» WORK INSTRUCTIONS
Could you output exactly the lines from the one containing "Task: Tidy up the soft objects" through the end of the records below, and nothing more?

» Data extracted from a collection

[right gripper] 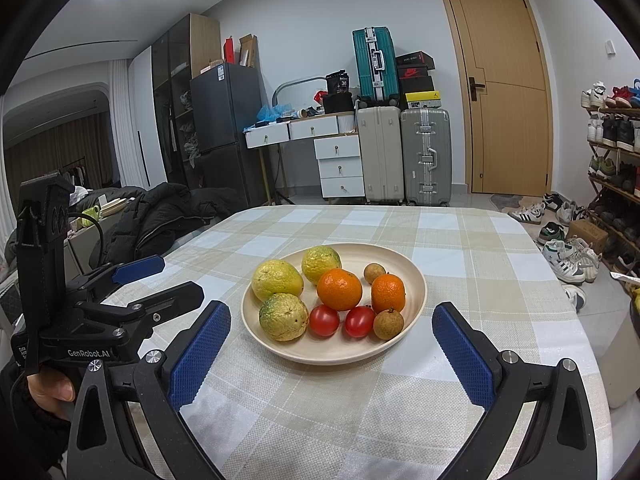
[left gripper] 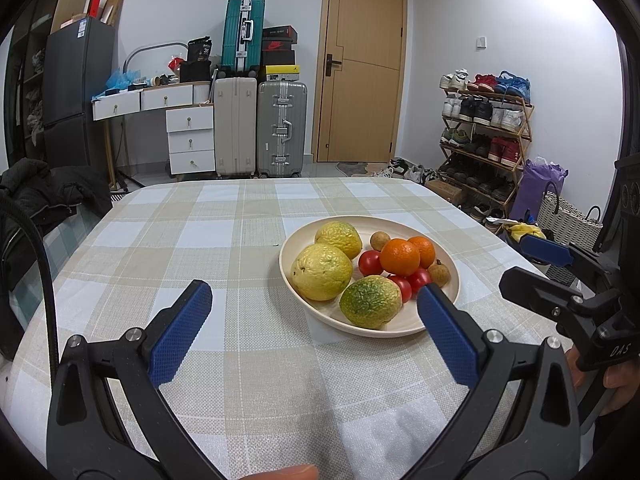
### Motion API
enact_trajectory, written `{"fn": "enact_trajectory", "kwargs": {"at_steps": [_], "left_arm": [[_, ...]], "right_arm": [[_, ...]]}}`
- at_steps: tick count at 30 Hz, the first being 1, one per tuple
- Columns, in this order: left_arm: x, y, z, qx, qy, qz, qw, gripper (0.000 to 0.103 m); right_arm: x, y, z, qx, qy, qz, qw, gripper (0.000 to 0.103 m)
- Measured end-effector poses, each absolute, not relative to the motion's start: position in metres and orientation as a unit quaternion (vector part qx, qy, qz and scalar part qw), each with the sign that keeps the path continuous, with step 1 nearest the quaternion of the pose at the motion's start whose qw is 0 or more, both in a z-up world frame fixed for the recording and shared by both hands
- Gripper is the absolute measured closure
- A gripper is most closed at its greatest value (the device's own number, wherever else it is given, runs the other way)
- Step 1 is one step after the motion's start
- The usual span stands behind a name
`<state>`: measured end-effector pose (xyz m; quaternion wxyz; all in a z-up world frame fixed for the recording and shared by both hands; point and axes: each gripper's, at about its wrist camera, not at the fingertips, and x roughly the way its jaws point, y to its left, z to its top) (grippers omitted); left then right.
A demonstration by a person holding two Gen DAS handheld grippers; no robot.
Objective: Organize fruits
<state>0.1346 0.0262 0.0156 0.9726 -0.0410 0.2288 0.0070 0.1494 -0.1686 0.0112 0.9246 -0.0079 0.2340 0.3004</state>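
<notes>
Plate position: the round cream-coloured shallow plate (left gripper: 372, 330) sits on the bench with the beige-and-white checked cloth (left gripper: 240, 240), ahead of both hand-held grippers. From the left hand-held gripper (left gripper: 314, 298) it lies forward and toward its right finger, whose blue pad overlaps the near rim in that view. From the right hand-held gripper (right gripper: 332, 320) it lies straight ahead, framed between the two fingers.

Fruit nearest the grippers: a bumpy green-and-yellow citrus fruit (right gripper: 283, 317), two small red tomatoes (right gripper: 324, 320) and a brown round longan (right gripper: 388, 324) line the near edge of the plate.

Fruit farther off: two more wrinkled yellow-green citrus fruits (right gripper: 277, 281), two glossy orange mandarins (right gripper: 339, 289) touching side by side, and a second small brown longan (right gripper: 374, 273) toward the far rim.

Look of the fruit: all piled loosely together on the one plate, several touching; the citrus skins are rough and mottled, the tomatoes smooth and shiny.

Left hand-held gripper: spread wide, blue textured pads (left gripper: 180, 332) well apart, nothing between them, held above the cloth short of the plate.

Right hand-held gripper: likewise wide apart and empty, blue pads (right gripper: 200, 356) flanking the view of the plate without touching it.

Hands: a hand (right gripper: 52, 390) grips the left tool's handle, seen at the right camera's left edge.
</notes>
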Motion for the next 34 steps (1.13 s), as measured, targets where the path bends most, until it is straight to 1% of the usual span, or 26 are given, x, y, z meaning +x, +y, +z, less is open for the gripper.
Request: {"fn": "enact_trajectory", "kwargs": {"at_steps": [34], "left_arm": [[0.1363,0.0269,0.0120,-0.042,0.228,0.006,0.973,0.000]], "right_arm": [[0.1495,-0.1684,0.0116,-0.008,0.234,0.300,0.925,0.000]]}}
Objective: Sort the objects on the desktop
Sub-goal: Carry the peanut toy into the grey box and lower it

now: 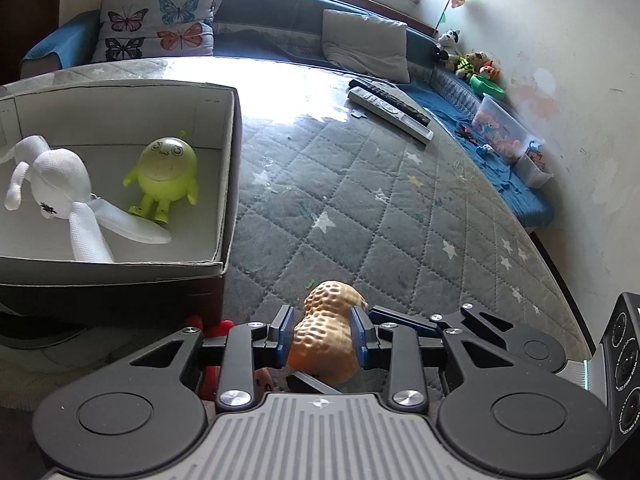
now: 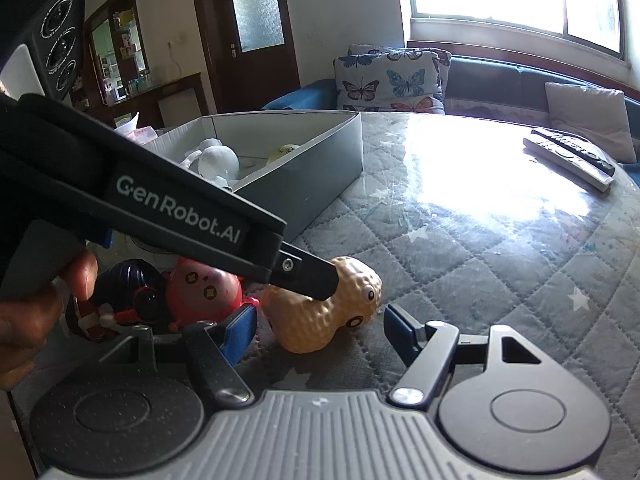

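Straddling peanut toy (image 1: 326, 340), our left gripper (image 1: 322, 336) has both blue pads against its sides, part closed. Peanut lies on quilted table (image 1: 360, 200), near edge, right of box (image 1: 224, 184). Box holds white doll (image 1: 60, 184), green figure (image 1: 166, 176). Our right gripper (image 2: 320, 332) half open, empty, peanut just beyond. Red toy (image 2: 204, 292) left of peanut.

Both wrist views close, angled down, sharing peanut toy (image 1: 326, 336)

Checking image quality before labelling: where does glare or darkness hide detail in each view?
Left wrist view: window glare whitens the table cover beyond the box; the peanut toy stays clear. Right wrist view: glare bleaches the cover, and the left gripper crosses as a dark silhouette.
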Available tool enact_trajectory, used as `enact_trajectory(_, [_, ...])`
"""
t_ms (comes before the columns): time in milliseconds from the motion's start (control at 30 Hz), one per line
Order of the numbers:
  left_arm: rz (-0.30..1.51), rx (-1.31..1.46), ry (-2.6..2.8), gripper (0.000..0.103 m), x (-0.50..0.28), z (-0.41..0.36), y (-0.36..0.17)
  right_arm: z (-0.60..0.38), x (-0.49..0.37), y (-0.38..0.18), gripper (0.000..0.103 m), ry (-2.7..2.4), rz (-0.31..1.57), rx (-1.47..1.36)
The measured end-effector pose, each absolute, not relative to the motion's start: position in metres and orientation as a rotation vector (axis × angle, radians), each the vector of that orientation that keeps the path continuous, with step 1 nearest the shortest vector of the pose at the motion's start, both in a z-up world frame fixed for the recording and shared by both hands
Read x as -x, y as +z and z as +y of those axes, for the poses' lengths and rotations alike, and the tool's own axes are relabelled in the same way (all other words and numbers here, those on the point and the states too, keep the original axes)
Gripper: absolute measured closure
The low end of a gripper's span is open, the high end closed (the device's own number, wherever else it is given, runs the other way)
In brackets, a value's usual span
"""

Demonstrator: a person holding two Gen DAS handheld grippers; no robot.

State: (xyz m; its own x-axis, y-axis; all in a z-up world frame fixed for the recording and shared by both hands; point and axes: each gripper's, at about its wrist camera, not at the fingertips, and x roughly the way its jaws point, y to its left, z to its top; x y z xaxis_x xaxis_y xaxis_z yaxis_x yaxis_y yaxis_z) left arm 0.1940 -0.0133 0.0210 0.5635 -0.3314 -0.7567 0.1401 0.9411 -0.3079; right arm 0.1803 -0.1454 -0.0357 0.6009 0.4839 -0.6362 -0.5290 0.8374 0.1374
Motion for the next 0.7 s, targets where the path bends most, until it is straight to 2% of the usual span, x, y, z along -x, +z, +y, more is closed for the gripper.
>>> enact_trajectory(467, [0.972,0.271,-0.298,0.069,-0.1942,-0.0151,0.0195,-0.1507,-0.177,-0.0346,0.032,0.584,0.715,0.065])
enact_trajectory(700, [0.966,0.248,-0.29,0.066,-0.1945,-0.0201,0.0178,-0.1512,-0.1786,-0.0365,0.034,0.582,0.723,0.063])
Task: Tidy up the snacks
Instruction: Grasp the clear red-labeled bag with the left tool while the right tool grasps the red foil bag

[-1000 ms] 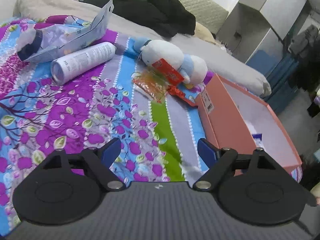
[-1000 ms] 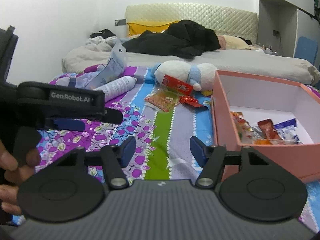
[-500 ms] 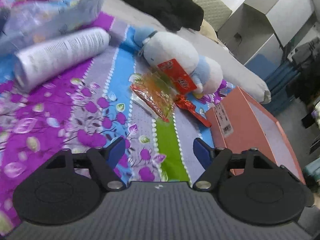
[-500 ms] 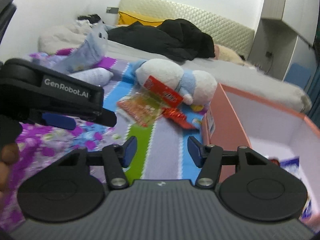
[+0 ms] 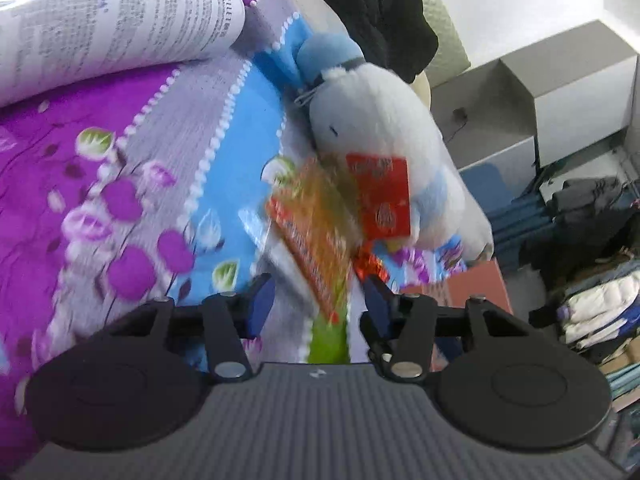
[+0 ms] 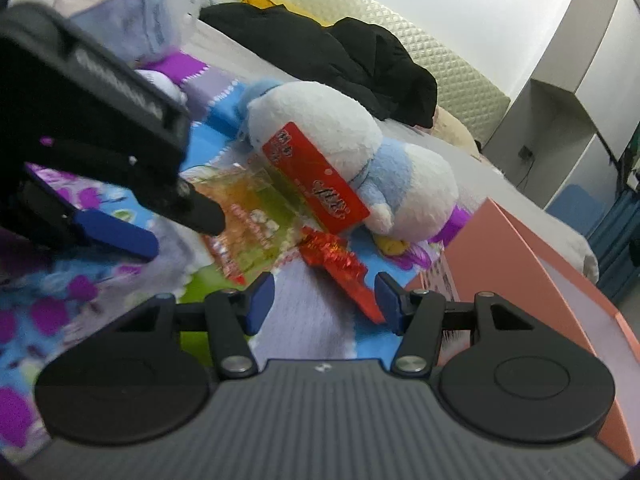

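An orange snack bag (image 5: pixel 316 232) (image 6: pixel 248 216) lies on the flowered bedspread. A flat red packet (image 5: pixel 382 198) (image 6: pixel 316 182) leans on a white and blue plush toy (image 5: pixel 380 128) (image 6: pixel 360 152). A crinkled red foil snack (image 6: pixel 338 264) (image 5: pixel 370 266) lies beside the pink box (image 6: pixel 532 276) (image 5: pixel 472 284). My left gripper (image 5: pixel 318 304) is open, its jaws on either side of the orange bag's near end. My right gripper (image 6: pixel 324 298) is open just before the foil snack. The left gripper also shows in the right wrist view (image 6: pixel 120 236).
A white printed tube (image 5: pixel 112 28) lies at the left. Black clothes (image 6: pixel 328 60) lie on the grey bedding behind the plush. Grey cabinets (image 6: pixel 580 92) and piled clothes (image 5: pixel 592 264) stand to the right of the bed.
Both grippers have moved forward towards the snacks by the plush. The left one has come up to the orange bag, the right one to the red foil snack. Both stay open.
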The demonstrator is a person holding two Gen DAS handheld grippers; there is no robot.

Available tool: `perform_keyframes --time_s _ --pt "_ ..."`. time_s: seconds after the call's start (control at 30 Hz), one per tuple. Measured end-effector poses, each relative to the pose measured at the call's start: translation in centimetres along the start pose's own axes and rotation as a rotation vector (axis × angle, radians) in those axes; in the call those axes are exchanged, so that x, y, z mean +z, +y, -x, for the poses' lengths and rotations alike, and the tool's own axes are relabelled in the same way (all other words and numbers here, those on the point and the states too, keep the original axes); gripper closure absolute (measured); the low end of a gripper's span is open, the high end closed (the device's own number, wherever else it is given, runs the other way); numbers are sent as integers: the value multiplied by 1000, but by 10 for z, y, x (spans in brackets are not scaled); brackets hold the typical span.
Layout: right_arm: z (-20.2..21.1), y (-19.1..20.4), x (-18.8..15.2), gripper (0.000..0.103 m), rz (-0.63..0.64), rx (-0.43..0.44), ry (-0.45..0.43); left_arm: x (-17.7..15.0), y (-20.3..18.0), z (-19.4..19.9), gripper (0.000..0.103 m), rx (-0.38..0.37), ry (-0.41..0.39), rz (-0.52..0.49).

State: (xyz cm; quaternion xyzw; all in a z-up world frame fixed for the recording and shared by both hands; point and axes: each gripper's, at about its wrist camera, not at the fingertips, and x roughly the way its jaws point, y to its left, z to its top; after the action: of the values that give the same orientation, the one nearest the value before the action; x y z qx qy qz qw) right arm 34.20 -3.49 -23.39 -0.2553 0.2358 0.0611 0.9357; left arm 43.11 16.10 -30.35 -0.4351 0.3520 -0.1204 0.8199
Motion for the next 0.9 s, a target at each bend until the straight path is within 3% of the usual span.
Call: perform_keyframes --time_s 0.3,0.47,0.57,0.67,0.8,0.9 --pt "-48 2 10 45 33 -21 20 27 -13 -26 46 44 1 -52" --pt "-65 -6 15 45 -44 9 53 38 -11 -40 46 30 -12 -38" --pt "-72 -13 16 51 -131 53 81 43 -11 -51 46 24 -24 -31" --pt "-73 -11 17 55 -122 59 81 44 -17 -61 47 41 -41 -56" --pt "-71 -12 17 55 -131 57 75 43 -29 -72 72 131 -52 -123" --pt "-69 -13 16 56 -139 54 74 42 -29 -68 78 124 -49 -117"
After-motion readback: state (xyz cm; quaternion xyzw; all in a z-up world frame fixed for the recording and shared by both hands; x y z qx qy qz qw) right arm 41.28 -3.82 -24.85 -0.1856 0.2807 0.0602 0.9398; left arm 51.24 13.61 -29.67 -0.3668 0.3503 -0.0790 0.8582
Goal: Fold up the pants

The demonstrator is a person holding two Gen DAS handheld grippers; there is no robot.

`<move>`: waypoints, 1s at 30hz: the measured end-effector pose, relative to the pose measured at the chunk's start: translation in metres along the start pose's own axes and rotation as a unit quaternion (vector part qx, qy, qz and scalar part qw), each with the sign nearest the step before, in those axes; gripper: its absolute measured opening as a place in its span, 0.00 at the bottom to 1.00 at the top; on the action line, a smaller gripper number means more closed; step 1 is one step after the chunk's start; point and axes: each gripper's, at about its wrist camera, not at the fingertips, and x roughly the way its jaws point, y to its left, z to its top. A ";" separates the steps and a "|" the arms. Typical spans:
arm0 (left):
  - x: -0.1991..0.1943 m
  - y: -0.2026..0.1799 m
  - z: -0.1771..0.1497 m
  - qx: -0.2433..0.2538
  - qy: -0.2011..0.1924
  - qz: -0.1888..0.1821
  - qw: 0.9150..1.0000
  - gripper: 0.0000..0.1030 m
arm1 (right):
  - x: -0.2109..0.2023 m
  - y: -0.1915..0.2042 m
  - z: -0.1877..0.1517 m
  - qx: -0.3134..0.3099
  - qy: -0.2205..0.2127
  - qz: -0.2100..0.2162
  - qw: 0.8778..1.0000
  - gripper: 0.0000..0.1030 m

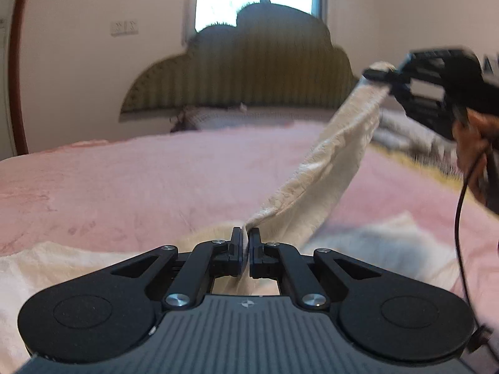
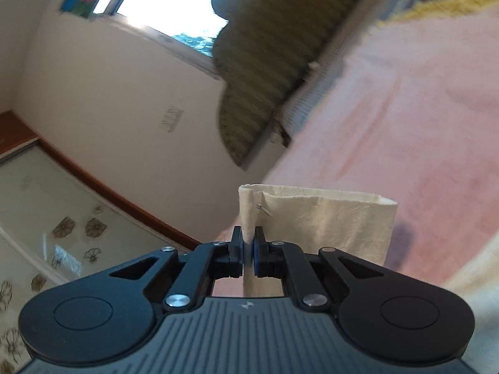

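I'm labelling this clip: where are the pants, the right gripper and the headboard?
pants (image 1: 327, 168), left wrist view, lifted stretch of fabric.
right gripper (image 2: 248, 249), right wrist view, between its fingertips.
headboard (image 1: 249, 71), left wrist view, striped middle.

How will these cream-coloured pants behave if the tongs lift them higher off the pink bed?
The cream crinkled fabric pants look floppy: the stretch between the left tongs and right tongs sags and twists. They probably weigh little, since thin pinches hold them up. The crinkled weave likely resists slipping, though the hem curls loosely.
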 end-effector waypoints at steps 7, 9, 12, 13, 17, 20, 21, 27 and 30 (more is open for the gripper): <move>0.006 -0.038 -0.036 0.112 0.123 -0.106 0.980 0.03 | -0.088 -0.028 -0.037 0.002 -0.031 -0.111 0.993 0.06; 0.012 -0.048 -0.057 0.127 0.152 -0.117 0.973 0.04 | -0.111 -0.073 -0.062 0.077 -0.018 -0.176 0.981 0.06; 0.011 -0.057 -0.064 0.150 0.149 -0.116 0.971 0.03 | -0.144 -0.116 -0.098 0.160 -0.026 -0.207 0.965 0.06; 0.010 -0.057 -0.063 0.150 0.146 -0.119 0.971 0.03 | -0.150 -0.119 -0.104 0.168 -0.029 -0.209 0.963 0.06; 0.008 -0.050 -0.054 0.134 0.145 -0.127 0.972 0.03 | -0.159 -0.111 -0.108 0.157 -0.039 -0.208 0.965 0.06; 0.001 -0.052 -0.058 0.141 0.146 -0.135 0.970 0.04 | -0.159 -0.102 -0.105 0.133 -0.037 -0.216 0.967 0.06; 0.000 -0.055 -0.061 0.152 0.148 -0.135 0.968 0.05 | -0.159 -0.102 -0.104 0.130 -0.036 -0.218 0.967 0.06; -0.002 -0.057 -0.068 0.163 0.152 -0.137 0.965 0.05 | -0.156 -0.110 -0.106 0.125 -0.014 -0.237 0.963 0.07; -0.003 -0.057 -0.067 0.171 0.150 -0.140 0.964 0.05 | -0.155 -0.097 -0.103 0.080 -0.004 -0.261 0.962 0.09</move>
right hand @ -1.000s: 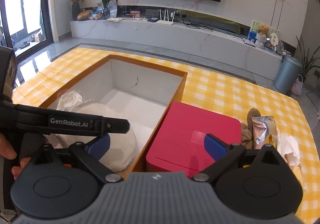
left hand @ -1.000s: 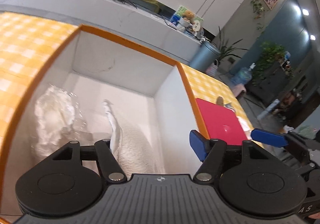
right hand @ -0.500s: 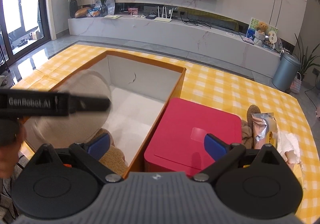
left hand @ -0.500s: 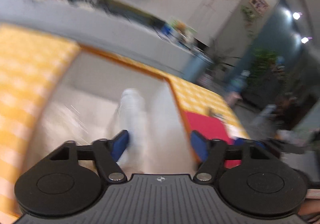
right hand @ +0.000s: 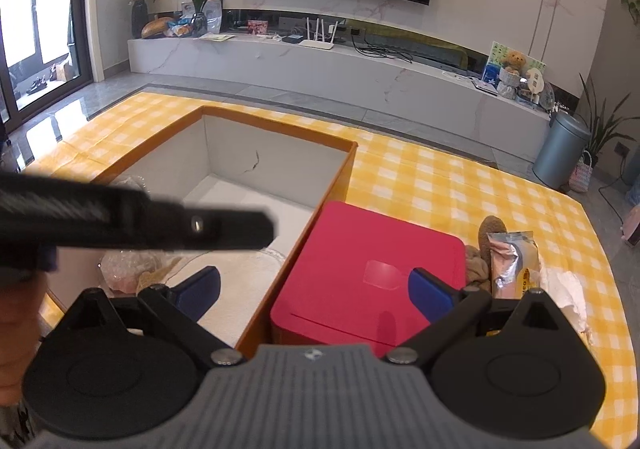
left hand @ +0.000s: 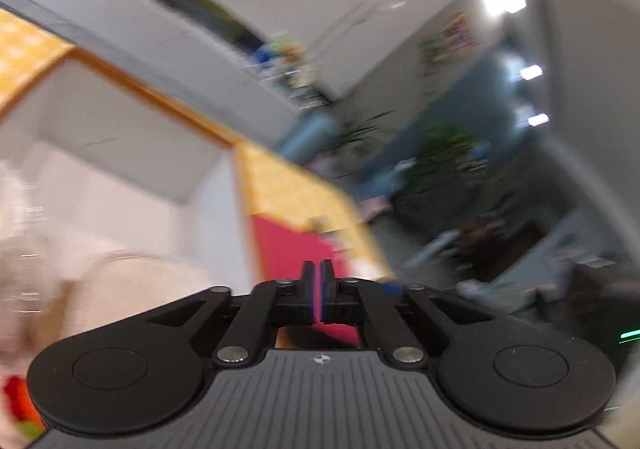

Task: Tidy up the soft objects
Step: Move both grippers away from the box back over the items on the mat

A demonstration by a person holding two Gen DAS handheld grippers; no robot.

» PROBLEM SOLUTION
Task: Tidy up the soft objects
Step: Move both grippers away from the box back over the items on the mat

A demonstration by a person holding two Gen DAS handheld grippers; no robot.

There is nothing else to the answer.